All things are in the Universe, and the universe is in all things: we in it, and it in us; in this way everything concurs in a perfect unity.”
“The Universe is one, infinite, immobile. … It is not generated, because there is no other being it could desire or hope for, since it comprises all being. It does not grow corrupt. because there is nothing else into which it could change, given that it is itself all things. It cannot diminish or grow, since it is infinite.”
(“Cause, Principle, and Unity”, Giordano Bruno (1584) via Wikiquote) [emphasis mine]

Giordano Bruno was a philosopher, poet, cosmological theorist, and (Western) esotericist. Stanford Encyclopedia of Philosophy says he was “one of the most adventurous thinkers of the Renaissance”.

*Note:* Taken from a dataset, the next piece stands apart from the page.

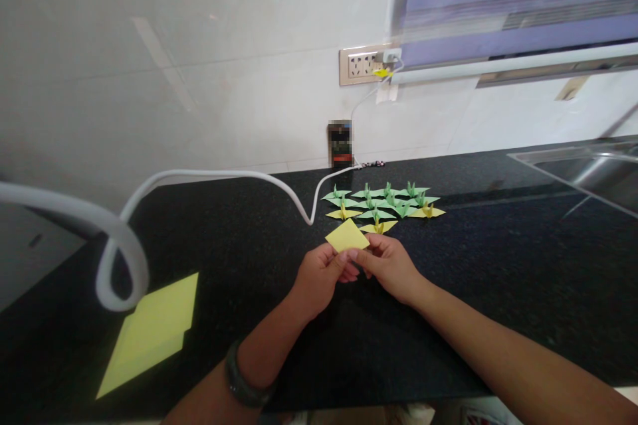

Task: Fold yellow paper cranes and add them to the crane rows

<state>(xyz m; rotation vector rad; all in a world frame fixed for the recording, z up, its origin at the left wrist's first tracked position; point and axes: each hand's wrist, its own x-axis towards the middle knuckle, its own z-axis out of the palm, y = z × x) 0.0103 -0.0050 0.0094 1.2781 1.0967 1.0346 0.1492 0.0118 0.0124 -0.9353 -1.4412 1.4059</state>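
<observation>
A small yellow paper square, turned with one corner away from me, is pinched between both hands above the dark countertop. My left hand grips its lower left edge, thumb on top and fingers curled underneath. On the lower right edge, my right hand pinches it the same way, and the two thumbs meet at the near corner. Just beyond the hands stand several folded paper cranes in rows, mostly green ones with a few yellow ones. Whether the square has several layers, I cannot tell.
Overlapping yellow paper sheets lie on the countertop at left. A thick white cable loops above them and runs to a phone-like device against the wall. A wall socket holds a charger. A metal sink lies at right.
</observation>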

Livioandronico2013's photo of Ettore Ferrari's bronze statue of  Giordano Bruno in Campo de' Fiori, Rome. (September 28, 2014) via Wikipedia, used w/o permission.The self-described best and brightest of the 19th and early 20th centuries said Giordano Bruno was a martyr for science: because he was tried by the Roman Inquisition, and burned at the stake in the Campo de’ Fiori.

It’s true that some of his opinions turned out to be (mostly) right. And that his opinions got him in trouble with the powers that be.

He also had self-esteem above and beyond the call of reason.

By the time I was getting interested in science, Giordano Bruno was still recognized as a Glorious Martyr for the Cause.

But by then, the best and brightest were focusing more on Galileo Galilei as the Champion of Truth and Science.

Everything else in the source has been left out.